Stored data section start

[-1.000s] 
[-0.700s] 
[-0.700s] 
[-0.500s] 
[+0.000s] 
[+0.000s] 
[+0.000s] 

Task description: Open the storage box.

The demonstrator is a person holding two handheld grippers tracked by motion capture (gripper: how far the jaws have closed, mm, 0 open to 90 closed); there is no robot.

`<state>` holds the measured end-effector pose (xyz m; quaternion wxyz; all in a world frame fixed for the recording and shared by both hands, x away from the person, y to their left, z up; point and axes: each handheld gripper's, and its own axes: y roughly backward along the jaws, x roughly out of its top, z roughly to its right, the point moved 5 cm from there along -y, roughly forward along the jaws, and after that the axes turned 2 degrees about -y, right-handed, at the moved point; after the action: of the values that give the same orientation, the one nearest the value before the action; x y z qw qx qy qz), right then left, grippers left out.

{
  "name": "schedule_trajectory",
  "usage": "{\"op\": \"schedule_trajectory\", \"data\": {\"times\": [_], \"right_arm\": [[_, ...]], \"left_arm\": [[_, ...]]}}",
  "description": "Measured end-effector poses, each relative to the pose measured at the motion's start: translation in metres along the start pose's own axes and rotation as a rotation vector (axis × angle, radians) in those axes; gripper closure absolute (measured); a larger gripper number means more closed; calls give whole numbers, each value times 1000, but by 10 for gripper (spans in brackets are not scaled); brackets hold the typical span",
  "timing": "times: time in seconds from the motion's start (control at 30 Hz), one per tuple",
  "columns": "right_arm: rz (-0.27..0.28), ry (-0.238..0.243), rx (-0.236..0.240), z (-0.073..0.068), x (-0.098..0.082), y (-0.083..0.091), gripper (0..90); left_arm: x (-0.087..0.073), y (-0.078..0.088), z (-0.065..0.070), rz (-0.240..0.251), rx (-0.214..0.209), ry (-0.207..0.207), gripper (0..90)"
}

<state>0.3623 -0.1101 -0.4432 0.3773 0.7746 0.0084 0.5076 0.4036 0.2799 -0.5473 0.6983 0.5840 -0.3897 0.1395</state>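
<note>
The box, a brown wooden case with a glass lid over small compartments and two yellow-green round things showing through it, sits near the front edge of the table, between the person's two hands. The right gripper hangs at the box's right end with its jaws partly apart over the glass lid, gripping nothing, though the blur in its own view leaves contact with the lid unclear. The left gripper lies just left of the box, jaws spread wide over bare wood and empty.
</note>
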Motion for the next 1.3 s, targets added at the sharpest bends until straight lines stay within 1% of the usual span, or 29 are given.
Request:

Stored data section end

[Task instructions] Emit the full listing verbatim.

[Your solution]
[-1.000s] 
[-0.700s] 
[-0.700s] 
[-0.500s] 
[+0.000s] 
[+0.000s] 
[+0.000s] 

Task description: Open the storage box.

The demonstrator is a person holding two handheld grippers tracked by motion capture (gripper: how far the jaws have closed, mm, 0 open to 90 closed); there is no robot.

`<state>` holds the measured end-effector pose (xyz m; quaternion wxyz; all in a world frame fixed for the recording and shared by both hands, x away from the person, y to their left, z up; point and axes: each handheld gripper's, and its own axes: y roughly backward along the jaws, x roughly out of its top, z roughly to its right, the point moved 5 cm from there along -y, roughly forward along the jaws, and after that the axes turned 2 degrees about -y, right-handed, at the moved point; after the action: of the values that give the same orientation, the one nearest the value before the action; x y z qw qx qy qz), right then left, grippers left out.

{
  "name": "schedule_trajectory",
  "usage": "{\"op\": \"schedule_trajectory\", \"data\": {\"times\": [_], \"right_arm\": [[_, ...]], \"left_arm\": [[_, ...]]}}",
  "description": "Measured end-effector poses, each relative to the pose measured at the motion's start: translation in metres along the start pose's own axes and rotation as a rotation vector (axis × angle, radians) in those axes; gripper closure absolute (measured); a larger gripper number means more closed; calls give whole numbers, each value times 1000, but by 10 for gripper (spans in brackets are not scaled); brackets hold the typical span",
  "timing": "times: time in seconds from the motion's start (control at 30 Hz), one per tuple",
  "columns": "right_arm: rz (-0.27..0.28), ry (-0.238..0.243), rx (-0.236..0.240), z (-0.073..0.068), x (-0.098..0.082), y (-0.083..0.091), gripper (0..90); left_arm: x (-0.087..0.073), y (-0.078..0.088), z (-0.065..0.070), rz (-0.240..0.251), rx (-0.214..0.209), ry (-0.207..0.207), gripper (0..90)"
}

<state>0.3623 -0.1101 -0.4432 0.3773 0.7746 0.0084 0.5076 0.4036 0.2799 -0.5473 0.6983 0.5840 -0.3897 0.1395</state>
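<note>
The box, a brown wooden case with a glass lid over small compartments and two yellow-green round things showing through it, sits near the front edge of the table, between the person's two hands. The right gripper hangs at the box's right end with its jaws partly apart over the glass lid, gripping nothing, though the blur in its own view leaves contact with the lid unclear. The left gripper lies just left of the box, jaws spread wide over bare wood and empty.
</note>
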Motion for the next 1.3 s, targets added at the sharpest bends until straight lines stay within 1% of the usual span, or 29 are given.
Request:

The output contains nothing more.